GIVEN RECORDS
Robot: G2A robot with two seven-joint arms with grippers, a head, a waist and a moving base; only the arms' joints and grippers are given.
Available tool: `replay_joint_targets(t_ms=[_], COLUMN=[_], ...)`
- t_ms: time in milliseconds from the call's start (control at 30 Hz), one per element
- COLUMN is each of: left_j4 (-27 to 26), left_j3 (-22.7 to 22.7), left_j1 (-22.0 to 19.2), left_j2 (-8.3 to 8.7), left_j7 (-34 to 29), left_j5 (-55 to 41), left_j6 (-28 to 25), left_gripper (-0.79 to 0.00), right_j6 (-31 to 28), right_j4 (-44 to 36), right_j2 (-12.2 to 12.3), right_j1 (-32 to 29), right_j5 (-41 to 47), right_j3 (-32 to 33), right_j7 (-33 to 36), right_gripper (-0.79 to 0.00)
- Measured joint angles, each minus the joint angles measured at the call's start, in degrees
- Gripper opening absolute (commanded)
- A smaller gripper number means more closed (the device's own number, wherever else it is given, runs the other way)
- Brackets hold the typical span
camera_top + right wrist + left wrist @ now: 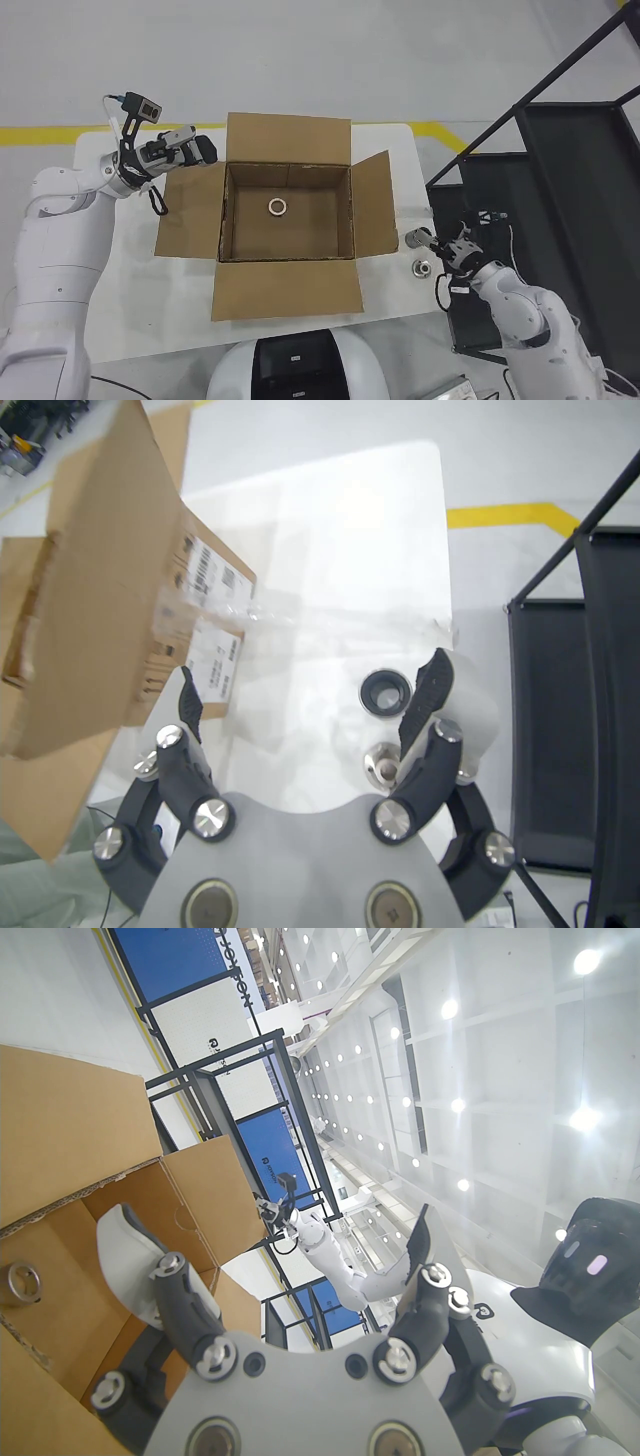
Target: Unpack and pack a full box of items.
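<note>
An open cardboard box (288, 136) stands mid-table with all flaps folded out. One metal ring (276, 206) lies on its floor, also seen as the ring (20, 1283) in the left wrist view. My left gripper (205, 150) hovers open and empty above the box's left flap, its fingers (131, 1248) spread wide. My right gripper (445, 246) is open near the table's right edge, right of the box. A dark round part (386, 699) and a metal flanged part (381, 769) lie on the table beside its right finger (431, 687), untouched.
The white table (120, 300) has bare room left of the box. A black metal rack (560, 170) stands just off the table's right edge, close to my right arm. The box's right flap (100, 565) rises beside the right gripper.
</note>
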Motion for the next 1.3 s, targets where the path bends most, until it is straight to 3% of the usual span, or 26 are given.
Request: replay_joint_targets(t_ms=[33,100,133,267,400,433,667,800,1300], left_j4=[0.0,0.0,0.0,0.0,0.0,0.0,0.0,0.0,0.0], left_j3=[0.0,0.0,0.0,0.0,0.0,0.0,0.0,0.0,0.0], left_j1=[0.0,0.0,0.0,0.0,0.0,0.0,0.0,0.0,0.0], left_j2=[0.0,0.0,0.0,0.0,0.0,0.0,0.0,0.0,0.0], left_j7=[0.0,0.0,0.0,0.0,0.0,0.0,0.0,0.0,0.0], left_j5=[0.0,0.0,0.0,0.0,0.0,0.0,0.0,0.0,0.0], left_j6=[0.0,0.0,0.0,0.0,0.0,0.0,0.0,0.0,0.0], left_gripper=[0.0,0.0,0.0,0.0,0.0,0.0,0.0,0.0,0.0], right_j6=[-0.18,-0.28,-0.34,-1.12,-1.1,-1.05,1.06,2.36,5.8], right_j4=[0.76,2.36,2.95,5.18,7.89,8.8,14.73,17.14,20.19], right_j2=[0.05,0.15,0.2,0.43,0.58,0.61,0.66,0.64,0.59], right_j1=[-0.02,-0.16,-0.22,-0.25,0.87,1.56,6.14,7.6,10.12], right_j5=[-0.41,-1.23,-1.74,-4.09,-6.27,-7.36,-13.12,-14.46,-14.77], right_j3=[-0.09,-0.11,-0.14,-0.9,-2.16,-2.95,-7.13,-8.29,-10.51], right_j7=[0.44,1.2,1.51,3.59,4.95,5.3,6.7,6.57,8.08], right_gripper=[0.0,-0.123,-0.145,-0.114,-0.197,-0.252,-0.274,-0.372,-0.486])
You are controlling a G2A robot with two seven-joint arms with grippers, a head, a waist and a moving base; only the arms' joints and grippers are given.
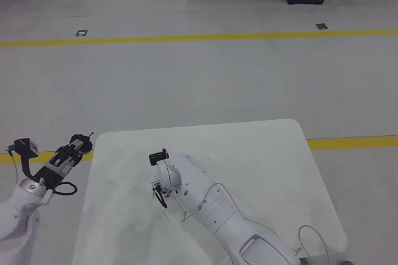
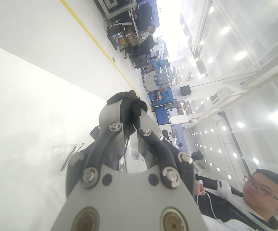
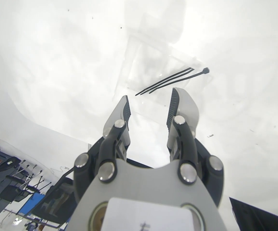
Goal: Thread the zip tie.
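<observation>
Three black zip ties lie side by side on a clear plastic sheet on the white table. One has its head sticking out past the others. My right gripper hovers just short of the ties' tail ends, open, with nothing between its ribbed pads. From above, it sits over the table's left half. My left gripper is held off the table's left edge, its black-tipped fingers pressed shut with nothing visible between them. The left wrist view shows the zip ties farther off.
The table's left edge runs between the two arms. A cable trails at the table's near right corner. Yellow floor lines cross behind the table.
</observation>
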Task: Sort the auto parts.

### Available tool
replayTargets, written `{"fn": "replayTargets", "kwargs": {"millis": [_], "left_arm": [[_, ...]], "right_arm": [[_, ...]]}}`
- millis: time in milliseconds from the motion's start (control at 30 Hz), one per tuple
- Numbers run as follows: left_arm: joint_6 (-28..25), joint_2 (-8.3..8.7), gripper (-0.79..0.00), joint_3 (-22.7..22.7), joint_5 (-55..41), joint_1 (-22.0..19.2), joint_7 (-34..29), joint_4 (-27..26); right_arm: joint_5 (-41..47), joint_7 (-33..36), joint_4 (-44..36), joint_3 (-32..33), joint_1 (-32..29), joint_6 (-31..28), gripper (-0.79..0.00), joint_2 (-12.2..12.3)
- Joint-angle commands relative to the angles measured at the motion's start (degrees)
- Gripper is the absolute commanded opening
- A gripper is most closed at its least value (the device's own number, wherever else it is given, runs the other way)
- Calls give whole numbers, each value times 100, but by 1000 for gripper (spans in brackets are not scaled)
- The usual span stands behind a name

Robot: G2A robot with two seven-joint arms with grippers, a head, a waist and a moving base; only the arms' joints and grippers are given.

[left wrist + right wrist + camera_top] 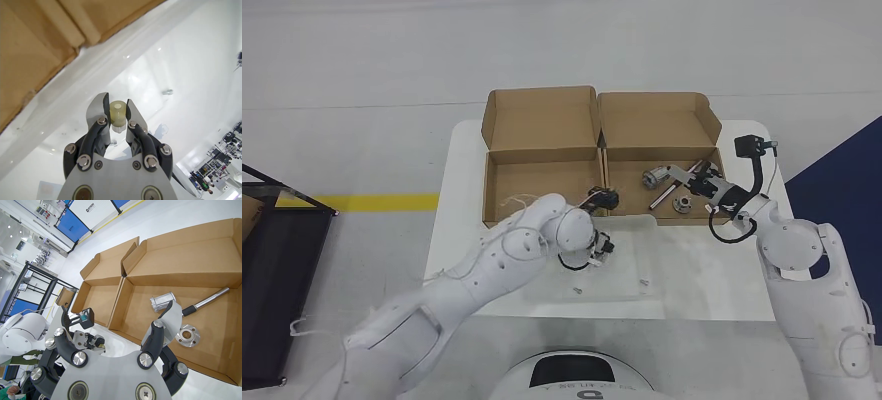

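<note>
My left gripper [117,103] is shut on a small yellowish translucent cylinder [117,114], held just above the white table [692,270] in front of the left cardboard box [540,185]. The top view shows this gripper [600,245] near the seam between the two boxes. My right gripper [118,313] is open and hovers over the right cardboard box [217,351]. In that box lie a silver ribbed housing [162,301], a metal rod with a black grip [208,299] and a flange ring [187,335]. In the top view the right gripper [705,186] is above these parts.
Two small bolts [167,92] [114,143] lie loose on the table near my left gripper, also visible as bolts [579,290] [643,282] from above. Both boxes have lids folded back toward the far edge. A black rack [272,270] stands off the table's left.
</note>
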Motion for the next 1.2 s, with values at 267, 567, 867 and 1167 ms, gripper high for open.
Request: {"fn": "replayTargets", "kwargs": {"millis": [267,567,867,1167], "left_arm": [[-2266,533,-785,-2045,-2032,1058,461,-890],[-3351,604,-785,-2855,-4292,893,157,362],[-3429,495,-785,-2832,-6209,401,-958,1505],[-3374,491,-785,-2819,-6248,429,-942,1497]], "right_arm": [[0,0,0,0,0,0,0,0],[0,0,0,0,0,0,0,0],[0,0,0,0,0,0,0,0],[0,0,0,0,0,0,0,0]]}}
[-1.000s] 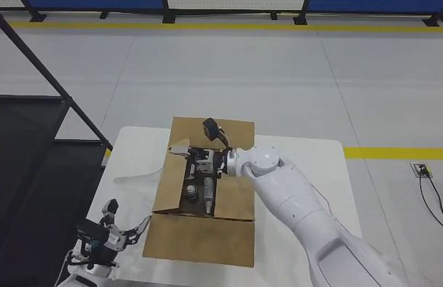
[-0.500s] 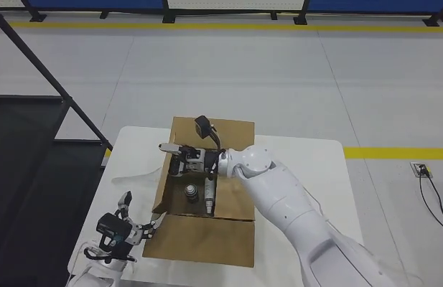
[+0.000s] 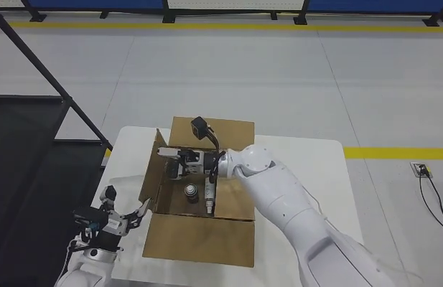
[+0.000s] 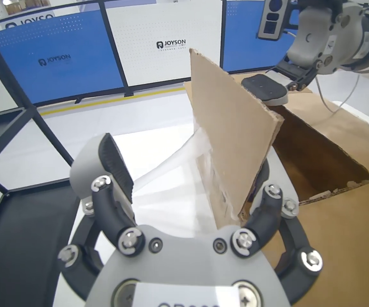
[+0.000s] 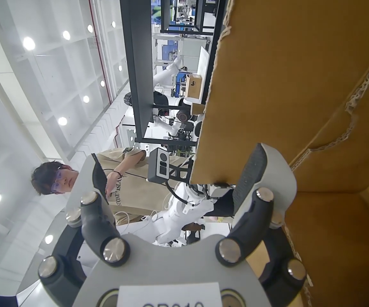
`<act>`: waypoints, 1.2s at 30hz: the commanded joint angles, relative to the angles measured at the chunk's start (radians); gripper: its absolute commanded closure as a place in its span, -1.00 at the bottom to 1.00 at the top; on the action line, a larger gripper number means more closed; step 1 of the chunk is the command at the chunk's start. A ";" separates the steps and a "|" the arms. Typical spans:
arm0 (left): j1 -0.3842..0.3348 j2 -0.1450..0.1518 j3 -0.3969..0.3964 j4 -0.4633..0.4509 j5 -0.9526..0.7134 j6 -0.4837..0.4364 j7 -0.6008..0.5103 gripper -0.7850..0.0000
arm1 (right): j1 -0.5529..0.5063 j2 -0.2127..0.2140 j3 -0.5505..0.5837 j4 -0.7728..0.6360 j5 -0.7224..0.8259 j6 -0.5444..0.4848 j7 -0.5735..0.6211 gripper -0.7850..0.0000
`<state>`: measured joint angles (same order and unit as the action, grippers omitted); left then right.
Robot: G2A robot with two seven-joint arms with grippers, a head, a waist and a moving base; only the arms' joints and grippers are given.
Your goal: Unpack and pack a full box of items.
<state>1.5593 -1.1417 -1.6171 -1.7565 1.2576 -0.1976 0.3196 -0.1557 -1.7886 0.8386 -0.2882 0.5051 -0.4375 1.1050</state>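
Box sits open at centre frame. Your right gripper, fingers wide, straddles its left flap. Your left gripper, lower left, is wide open, gripping nothing.

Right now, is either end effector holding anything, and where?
Nothing is clamped: the left end effector and right end effector stand open around the box flap.

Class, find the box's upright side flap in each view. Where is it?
Top view: flap stands along the box's left side.
Left wrist view: flap rises past the left gripper.
Right wrist view: flap beside the right gripper.
Shared landmark: right gripper at the flap's edge.
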 commanded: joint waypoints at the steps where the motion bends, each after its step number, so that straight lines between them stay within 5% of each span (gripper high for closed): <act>1: 0.009 0.000 -0.022 0.014 -0.031 -0.009 0.003 -1.00 | 0.005 0.005 0.008 0.007 -0.004 -0.019 -0.005 -1.00; 25: -0.093 -0.003 -0.040 0.273 -0.072 -0.037 -0.063 -1.00 | -0.023 0.118 0.141 -0.054 -0.011 -0.118 0.051 -1.00; 31: -0.078 -0.001 -0.087 0.260 -0.106 -0.037 -0.032 -1.00 | -0.049 0.135 0.154 -0.104 -0.038 -0.107 0.049 -1.00; 36: -0.017 0.002 -0.160 0.151 -0.132 -0.038 0.014 -1.00 | -0.062 0.146 0.161 -0.140 -0.063 -0.095 0.045 -1.00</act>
<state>1.5258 -1.1398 -1.7597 -1.5749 1.1291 -0.2421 0.3265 -0.2158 -1.6446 0.9984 -0.4218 0.4466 -0.5358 1.1509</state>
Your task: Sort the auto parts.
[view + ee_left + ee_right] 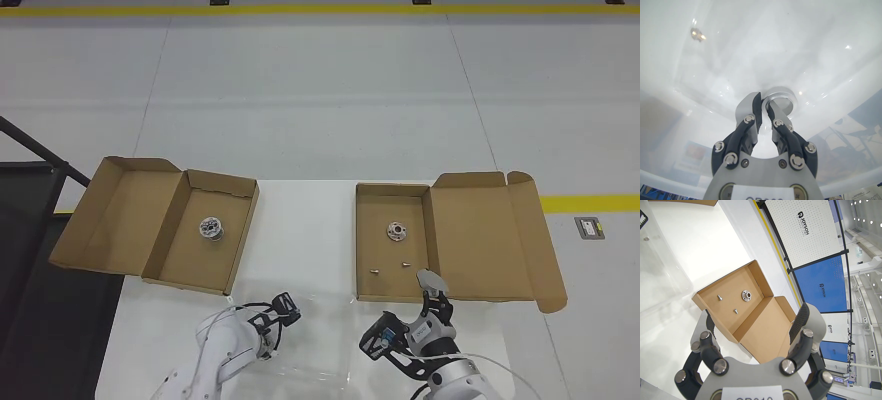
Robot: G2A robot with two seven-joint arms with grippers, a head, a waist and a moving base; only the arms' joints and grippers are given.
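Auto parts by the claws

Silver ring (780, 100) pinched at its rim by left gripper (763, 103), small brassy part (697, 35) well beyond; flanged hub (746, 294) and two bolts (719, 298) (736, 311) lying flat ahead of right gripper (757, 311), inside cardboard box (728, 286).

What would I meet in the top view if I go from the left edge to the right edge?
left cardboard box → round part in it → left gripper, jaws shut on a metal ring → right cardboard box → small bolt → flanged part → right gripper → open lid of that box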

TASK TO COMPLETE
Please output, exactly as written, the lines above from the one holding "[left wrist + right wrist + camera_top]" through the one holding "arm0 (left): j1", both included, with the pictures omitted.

ANSWER AREA
[left wrist + right wrist + camera_top] 

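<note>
My left gripper [117,103] is shut on a small yellowish translucent cylinder [117,114], held just above the white table [692,270] in front of the left cardboard box [540,185]. The top view shows this gripper [600,245] near the seam between the two boxes. My right gripper [118,313] is open and hovers over the right cardboard box [217,351]. In that box lie a silver ribbed housing [162,301], a metal rod with a black grip [208,299] and a flange ring [187,335]. In the top view the right gripper [705,186] is above these parts.
Two small bolts [167,92] [114,143] lie loose on the table near my left gripper, also visible as bolts [579,290] [643,282] from above. Both boxes have lids folded back toward the far edge. A black rack [272,270] stands off the table's left.
</note>
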Motion for the next 1.2 s, with values at 267, 567, 867 and 1167 ms, gripper high for open.
Request: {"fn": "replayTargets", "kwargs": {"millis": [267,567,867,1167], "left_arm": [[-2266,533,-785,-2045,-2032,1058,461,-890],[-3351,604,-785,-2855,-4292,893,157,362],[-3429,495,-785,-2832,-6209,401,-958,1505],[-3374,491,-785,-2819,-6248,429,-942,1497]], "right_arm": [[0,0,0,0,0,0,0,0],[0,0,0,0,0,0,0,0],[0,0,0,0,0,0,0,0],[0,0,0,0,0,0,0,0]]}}
[-1.000s] 
[-0.500s] 
[+0.000s] 
[+0.000s] 
[+0.000s] 
`<act>`: waypoints, 1.2s at 30hz: the commanded joint angles, relative to the angles measured at the chunk's start (radians); gripper: its absolute commanded closure as a place in its span, -1.00 at the bottom to 1.00 at the top; on the action line, a larger gripper number means more closed; step 1 of the chunk is the command at the chunk's start. A ";" separates the steps and a "|" the arms. Typical spans:
arm0 (left): j1 -0.3842..0.3348 j2 -0.1450..0.1518 j3 -0.3969..0.3964 j4 -0.4633..0.4509 j5 -0.9526..0.7134 j6 -0.4837..0.4364 j7 -0.6008..0.5103 gripper -0.7850..0.0000

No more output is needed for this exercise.